Warszawski sąd oddalił powództwo w procesie cywilnym, jaki Radosław Sikorski wytoczył wydawcy dziennika "Fakt" w sprawie antysemickich komentarzy internautów na forum gazety. Administrator strony nie dopuścił się zaniechań - uznał sąd.
- Dobra osobiste powoda w postaci godności i dobrego imienia niewątpliwie zostały naruszone przez umieszczenie na stronie internetowej fakt.pl rasistowskich stwierdzeń. Wpisy te były dokonywane przez anonimowych użytkowników strony internetowej pozwanego - wskazał w uzasadnieniu wyroku sędzia Paweł Pyzio z Sądu Okręgowego w Warszawie. Dlatego - jak dodał - należało rozważyć, czy właściciel portalu internetowego dopuścił się bezprawnych działań lub zaniechań.
Sąd, wydając orzeczenie, oparł się na przepisach ustawy o świadczeniu usług drogą elektroniczną. - Według tej ustawy pozwany nie miał obowiązku sprawdzać wpisów internautów, a spółka usunęła wszystkie wpisy pod artykułem, jak tylko powzięła o nich wiedzę - uzasadniał sędzia. - Uznając nawet, że obowiązujące przepisy w niewystarczającym stopniu chronią dobra osobiste naruszane przez anonimowe wpisy na forach internetowych, nie sposób przypisać w tym zakresie pozwanej spółce odpowiedzialności za naruszenie dóbr osobistych powoda, gdyż jej działanie nie było bezprawne - wskazał sędzia.
Adwokat marszałka Sejmu mec. Roman Giertych wnosił w tej sprawie, by sąd nakazał spółce Ringier Axel Springer Polska przeprosiny i wpłatę 20 tys. zł zadośćuczynienia.
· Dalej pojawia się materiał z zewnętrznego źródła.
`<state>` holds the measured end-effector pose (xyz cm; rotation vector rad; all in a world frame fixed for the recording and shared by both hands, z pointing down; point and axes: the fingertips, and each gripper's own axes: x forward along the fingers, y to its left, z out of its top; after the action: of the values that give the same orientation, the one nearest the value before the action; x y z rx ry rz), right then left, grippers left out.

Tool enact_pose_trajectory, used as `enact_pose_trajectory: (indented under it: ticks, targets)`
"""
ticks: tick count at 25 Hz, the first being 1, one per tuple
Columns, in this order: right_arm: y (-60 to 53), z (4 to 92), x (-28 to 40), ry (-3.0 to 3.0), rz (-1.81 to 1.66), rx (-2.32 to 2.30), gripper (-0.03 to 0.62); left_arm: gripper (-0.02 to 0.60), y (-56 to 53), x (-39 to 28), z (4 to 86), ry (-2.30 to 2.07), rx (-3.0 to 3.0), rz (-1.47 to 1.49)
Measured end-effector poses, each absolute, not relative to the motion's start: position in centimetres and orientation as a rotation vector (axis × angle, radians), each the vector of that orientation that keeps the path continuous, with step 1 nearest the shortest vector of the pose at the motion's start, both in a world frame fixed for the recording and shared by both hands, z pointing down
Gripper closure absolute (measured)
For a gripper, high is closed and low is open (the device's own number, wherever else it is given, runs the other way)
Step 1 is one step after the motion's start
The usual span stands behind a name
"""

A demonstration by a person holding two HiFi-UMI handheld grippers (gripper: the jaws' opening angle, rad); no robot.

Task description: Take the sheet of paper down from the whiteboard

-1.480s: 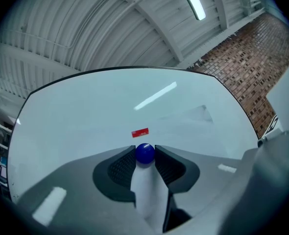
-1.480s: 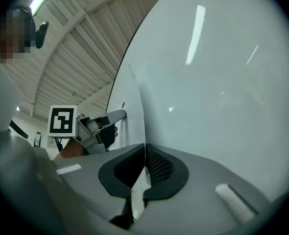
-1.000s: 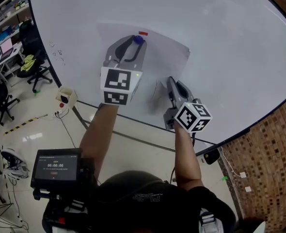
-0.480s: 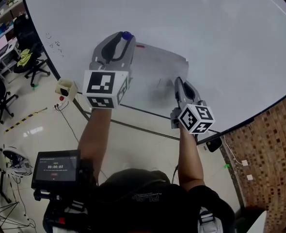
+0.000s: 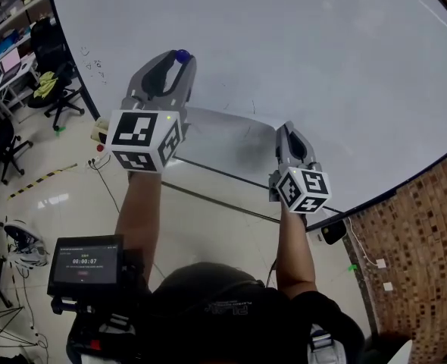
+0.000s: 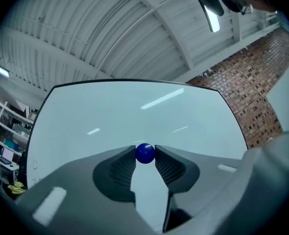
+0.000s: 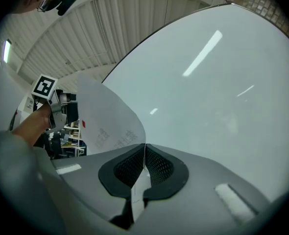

Strona pozwana chciała oddalenia pozwu, m.in. dlatego, że już raz wyraziła ubolewanie za te wpisy. W 2011 r. Sikorski - jeszcze gdy był szefem MSZ - wypowiedział walkę antysemickiej i rasistowskiej "mowie nienawiści" w sieci. Zawiadomił prokuraturę o przestępstwie szerzenia nienawiści na tle narodowościowym. W 2011 r. wydawcy "Faktu" oraz "Pulsu Biznesu" przeprosili Sikorskiego za takie wpisy. Sikorski uznał to jednak za niewystarczające i poszedł do sądu. W 2012 r. ugodę z Sikorskim zawarł wydawca "Wprost", a w 2013 r. - portal "Pulsu Biznesu".